§ Activity
Your task is to print all of the data word for word.

..............................

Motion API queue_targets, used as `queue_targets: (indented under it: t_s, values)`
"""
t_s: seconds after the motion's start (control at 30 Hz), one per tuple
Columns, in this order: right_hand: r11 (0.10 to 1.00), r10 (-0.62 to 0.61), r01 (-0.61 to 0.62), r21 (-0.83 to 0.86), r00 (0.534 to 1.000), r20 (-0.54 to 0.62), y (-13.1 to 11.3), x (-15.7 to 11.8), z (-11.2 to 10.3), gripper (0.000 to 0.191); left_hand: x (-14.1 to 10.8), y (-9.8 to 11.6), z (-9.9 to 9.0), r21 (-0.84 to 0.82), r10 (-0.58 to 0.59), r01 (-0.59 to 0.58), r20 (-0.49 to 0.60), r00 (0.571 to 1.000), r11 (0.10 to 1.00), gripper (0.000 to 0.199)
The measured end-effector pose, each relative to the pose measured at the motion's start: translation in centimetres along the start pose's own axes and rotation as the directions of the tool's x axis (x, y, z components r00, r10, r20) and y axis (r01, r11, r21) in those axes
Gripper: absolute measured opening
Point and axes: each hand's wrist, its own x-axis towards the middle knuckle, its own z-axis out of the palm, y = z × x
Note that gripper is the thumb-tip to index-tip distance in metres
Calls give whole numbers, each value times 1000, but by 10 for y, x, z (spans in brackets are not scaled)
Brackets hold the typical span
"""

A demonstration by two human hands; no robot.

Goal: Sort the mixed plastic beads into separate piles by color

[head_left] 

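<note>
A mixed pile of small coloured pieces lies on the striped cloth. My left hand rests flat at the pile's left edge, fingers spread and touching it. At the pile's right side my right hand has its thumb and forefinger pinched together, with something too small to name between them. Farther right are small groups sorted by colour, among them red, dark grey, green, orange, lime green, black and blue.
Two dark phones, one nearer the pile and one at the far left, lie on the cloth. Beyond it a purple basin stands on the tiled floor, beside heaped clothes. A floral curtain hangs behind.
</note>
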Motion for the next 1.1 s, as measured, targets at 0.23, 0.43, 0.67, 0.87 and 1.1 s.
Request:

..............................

§ Exercise solution
Motion API queue_targets, used as `queue_targets: (indented under it: t_s, values)`
"""
t_s: seconds after the motion's start (control at 30 Hz), one per tuple
Columns, in this order: right_hand: r11 (0.10 to 1.00), r10 (-0.62 to 0.61), r01 (-0.61 to 0.62), r21 (-0.83 to 0.86), r00 (0.534 to 1.000), r20 (-0.54 to 0.62), y (-13.1 to 11.3), x (-15.7 to 11.8), z (-11.2 to 10.3), gripper (0.000 to 0.191); left_hand: x (-14.1 to 10.8), y (-9.8 to 11.6), z (-9.9 to 9.0), r21 (-0.84 to 0.82), r10 (-0.58 to 0.59), r01 (-0.59 to 0.58), r20 (-0.49 to 0.60), r00 (0.571 to 1.000), r11 (0.10 to 1.00), gripper (0.000 to 0.199)
The measured end-effector pose, each relative to the pose measured at the motion's start: translation in centimetres along the start pose's own axes and rotation as the directions of the tool's x axis (x, y, z components r00, r10, r20) and y axis (r01, r11, r21) in those axes
Gripper: absolute measured opening
Point and axes: each hand's wrist, its own x-axis towards the middle knuckle, its own z-axis out of the palm, y = z × x
Note that gripper is the thumb-tip to index-tip distance in metres
Calls give whole numbers, each value times 1000, but by 10 for y, x, z (spans in brackets are not scaled)
Brackets hold the typical span
"""

A demonstration by two human hands; no robot.

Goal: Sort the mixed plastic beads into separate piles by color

[head_left] 

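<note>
A mixed pile of small coloured pieces lies on the striped cloth. My left hand rests flat at the pile's left edge, fingers spread and touching it. At the pile's right side my right hand has its thumb and forefinger pinched together, with something too small to name between them. Farther right are small groups sorted by colour, among them red, dark grey, green, orange, lime green, black and blue.
Two dark phones, one nearer the pile and one at the far left, lie on the cloth. Beyond it a purple basin stands on the tiled floor, beside heaped clothes. A floral curtain hangs behind.
</note>
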Motion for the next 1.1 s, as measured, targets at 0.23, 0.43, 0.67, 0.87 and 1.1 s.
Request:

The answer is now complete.